» **Brief**
All that is wanted is the exact text of the lines below from the one with "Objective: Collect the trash" through the one with "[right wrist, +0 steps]", inclusive, minus any pictures.

» **Records for the task**
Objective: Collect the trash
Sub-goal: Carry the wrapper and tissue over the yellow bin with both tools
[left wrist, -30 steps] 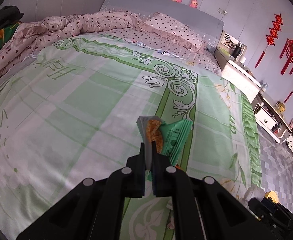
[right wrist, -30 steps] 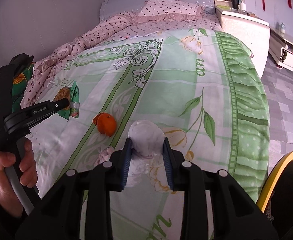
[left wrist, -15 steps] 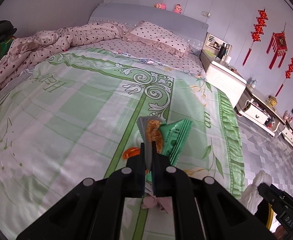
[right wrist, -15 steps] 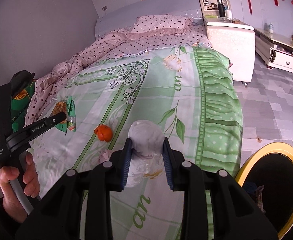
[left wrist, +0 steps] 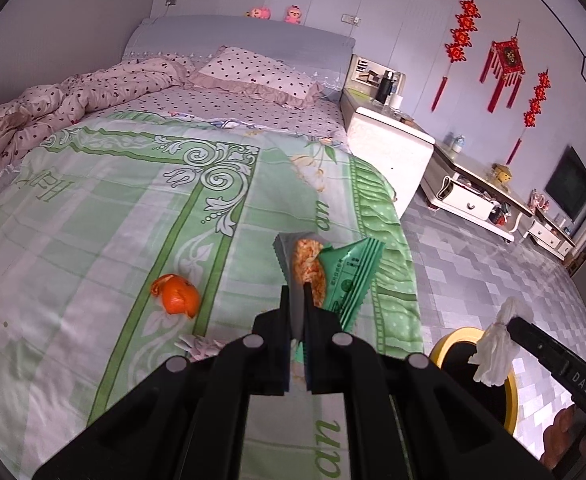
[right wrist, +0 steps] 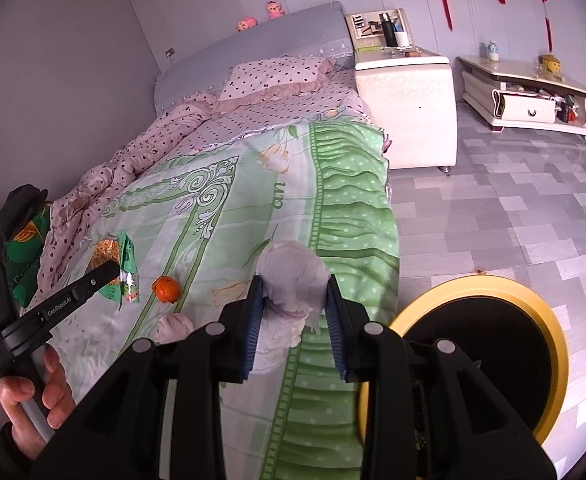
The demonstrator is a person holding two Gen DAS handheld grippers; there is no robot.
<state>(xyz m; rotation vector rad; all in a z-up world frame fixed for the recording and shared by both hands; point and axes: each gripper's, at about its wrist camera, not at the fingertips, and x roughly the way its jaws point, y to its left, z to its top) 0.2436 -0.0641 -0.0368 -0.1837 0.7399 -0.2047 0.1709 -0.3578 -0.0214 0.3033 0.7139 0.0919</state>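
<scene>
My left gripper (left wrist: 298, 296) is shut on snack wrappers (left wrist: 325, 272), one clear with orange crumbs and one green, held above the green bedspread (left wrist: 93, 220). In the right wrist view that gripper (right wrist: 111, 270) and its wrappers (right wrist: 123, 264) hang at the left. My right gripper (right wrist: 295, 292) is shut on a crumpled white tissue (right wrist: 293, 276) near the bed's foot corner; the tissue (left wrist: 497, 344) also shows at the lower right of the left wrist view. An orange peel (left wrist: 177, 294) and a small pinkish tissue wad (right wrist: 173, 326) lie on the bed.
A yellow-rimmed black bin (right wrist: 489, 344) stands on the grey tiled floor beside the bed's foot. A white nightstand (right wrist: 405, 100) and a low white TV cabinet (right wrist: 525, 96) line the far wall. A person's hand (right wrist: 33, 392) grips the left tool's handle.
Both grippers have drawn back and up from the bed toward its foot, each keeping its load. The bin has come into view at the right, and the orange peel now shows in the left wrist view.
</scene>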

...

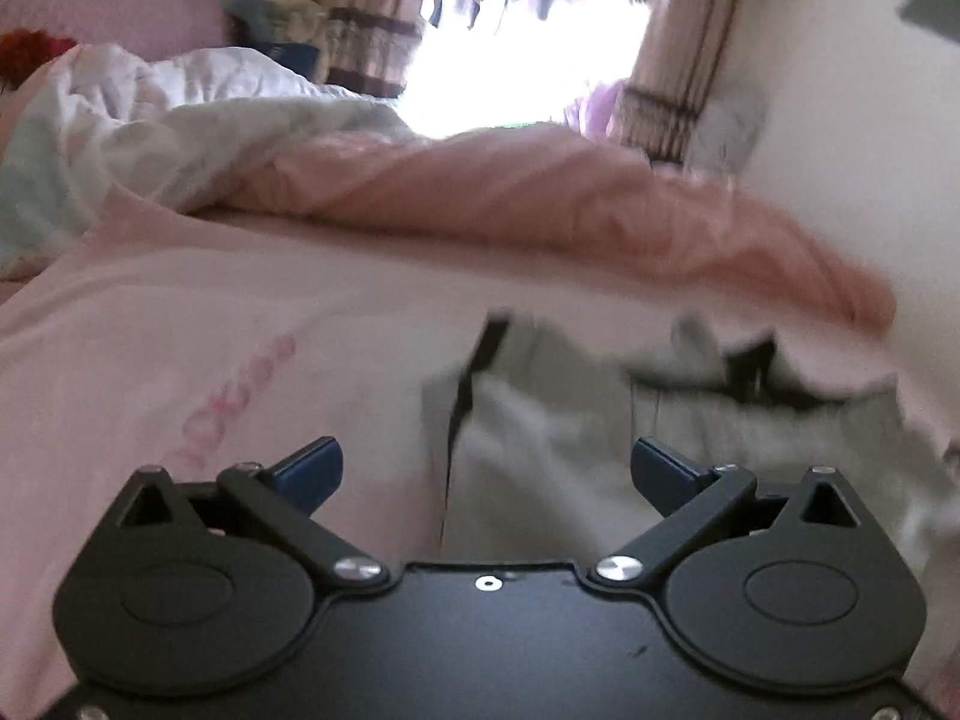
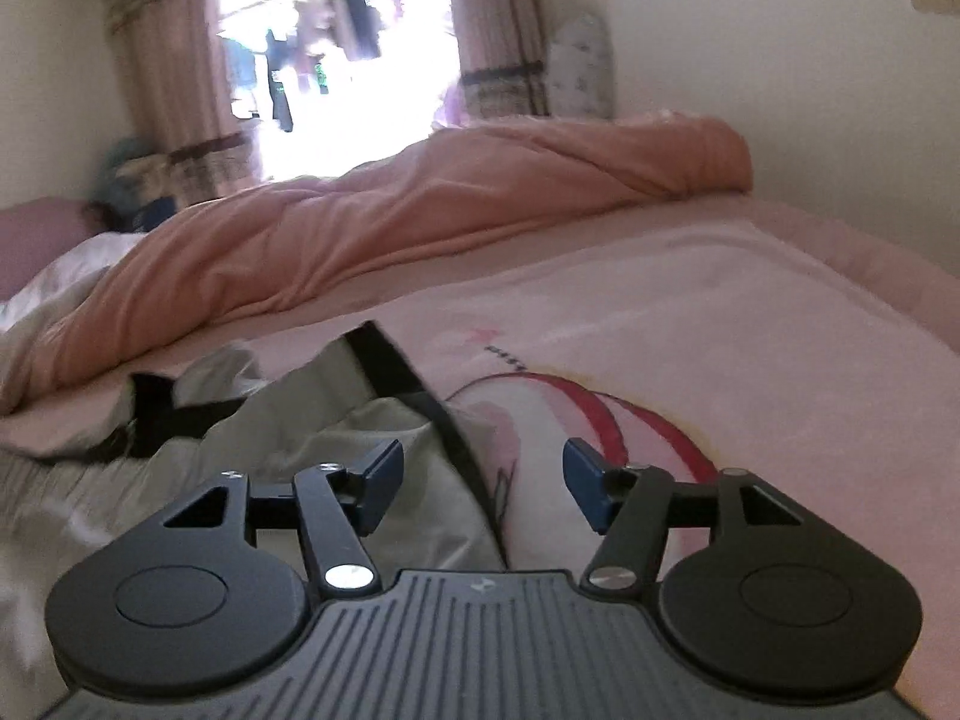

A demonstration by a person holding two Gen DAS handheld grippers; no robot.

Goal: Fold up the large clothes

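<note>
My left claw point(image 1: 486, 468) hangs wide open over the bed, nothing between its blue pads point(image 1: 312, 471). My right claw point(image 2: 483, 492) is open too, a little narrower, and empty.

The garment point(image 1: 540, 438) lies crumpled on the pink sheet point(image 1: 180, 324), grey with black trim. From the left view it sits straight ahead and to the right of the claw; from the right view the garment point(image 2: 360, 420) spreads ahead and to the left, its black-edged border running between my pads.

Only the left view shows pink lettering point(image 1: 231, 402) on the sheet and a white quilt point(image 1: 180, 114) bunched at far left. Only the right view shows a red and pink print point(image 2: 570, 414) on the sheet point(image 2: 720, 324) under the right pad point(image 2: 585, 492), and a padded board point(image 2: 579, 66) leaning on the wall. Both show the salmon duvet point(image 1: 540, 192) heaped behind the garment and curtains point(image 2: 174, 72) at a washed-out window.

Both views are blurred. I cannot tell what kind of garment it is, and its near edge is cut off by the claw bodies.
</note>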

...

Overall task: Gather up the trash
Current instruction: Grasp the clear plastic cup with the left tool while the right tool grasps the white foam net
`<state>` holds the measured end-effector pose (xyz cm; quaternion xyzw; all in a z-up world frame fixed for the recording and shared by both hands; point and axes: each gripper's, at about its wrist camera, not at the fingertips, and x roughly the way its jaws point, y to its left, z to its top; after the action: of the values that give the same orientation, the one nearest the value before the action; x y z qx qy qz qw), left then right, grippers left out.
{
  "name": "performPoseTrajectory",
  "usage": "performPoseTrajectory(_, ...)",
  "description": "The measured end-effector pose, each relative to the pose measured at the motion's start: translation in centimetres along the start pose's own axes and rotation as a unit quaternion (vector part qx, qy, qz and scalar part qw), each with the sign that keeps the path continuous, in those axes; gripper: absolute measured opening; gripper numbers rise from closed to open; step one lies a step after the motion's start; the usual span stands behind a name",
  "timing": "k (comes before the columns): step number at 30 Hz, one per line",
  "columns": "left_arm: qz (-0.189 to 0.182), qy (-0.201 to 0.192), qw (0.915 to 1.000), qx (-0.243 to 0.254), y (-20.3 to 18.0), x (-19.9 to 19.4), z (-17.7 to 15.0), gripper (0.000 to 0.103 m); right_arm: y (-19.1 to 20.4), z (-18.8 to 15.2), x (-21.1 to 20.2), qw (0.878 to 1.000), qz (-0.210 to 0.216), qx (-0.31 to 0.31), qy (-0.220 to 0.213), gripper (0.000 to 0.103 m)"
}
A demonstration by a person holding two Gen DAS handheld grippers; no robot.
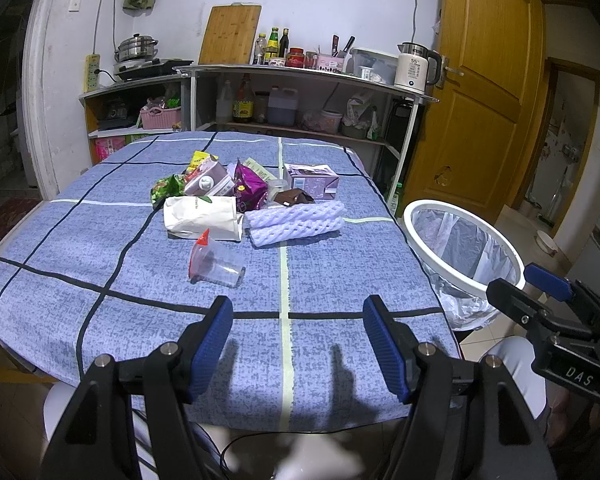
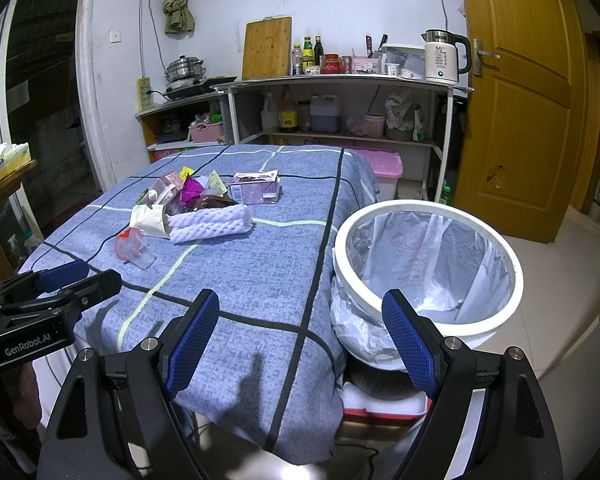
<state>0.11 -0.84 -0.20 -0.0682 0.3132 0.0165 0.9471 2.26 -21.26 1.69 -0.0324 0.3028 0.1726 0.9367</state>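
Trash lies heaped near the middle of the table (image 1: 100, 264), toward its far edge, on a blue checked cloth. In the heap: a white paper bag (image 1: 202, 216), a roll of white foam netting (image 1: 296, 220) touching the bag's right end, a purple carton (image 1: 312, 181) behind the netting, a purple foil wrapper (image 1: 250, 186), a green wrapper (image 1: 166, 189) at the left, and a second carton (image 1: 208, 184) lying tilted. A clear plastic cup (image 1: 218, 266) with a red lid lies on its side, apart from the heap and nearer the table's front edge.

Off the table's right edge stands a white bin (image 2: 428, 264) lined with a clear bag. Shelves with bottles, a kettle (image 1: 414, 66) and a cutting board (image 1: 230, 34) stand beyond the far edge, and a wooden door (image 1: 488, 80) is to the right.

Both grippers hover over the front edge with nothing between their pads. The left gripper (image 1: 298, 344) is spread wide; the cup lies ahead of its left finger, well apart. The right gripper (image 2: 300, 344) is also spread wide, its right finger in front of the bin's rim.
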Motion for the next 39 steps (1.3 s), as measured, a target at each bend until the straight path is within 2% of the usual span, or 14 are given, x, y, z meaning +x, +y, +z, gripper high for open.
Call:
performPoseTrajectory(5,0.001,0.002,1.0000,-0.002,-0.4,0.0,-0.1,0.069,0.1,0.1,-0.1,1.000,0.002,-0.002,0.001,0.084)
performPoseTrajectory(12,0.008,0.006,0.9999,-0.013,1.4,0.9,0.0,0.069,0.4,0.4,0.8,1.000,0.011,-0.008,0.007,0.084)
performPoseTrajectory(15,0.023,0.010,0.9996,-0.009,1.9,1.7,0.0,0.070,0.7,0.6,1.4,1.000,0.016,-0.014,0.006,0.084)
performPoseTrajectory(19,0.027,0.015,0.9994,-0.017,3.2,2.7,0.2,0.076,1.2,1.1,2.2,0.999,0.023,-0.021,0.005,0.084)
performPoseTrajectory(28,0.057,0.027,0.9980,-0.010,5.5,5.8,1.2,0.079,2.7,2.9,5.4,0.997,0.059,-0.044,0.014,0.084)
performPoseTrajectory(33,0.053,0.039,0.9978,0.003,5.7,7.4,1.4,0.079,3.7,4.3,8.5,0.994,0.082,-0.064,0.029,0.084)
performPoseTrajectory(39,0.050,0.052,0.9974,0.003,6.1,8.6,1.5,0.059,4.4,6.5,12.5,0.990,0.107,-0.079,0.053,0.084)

» **Written response**
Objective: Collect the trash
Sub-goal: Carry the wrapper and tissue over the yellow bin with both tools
[left wrist, -30 steps] 
[right wrist, -30 steps] 
[left wrist, -15 steps] 
[right wrist, -15 steps] 
[left wrist, +0 steps] 
[right wrist, +0 steps] 

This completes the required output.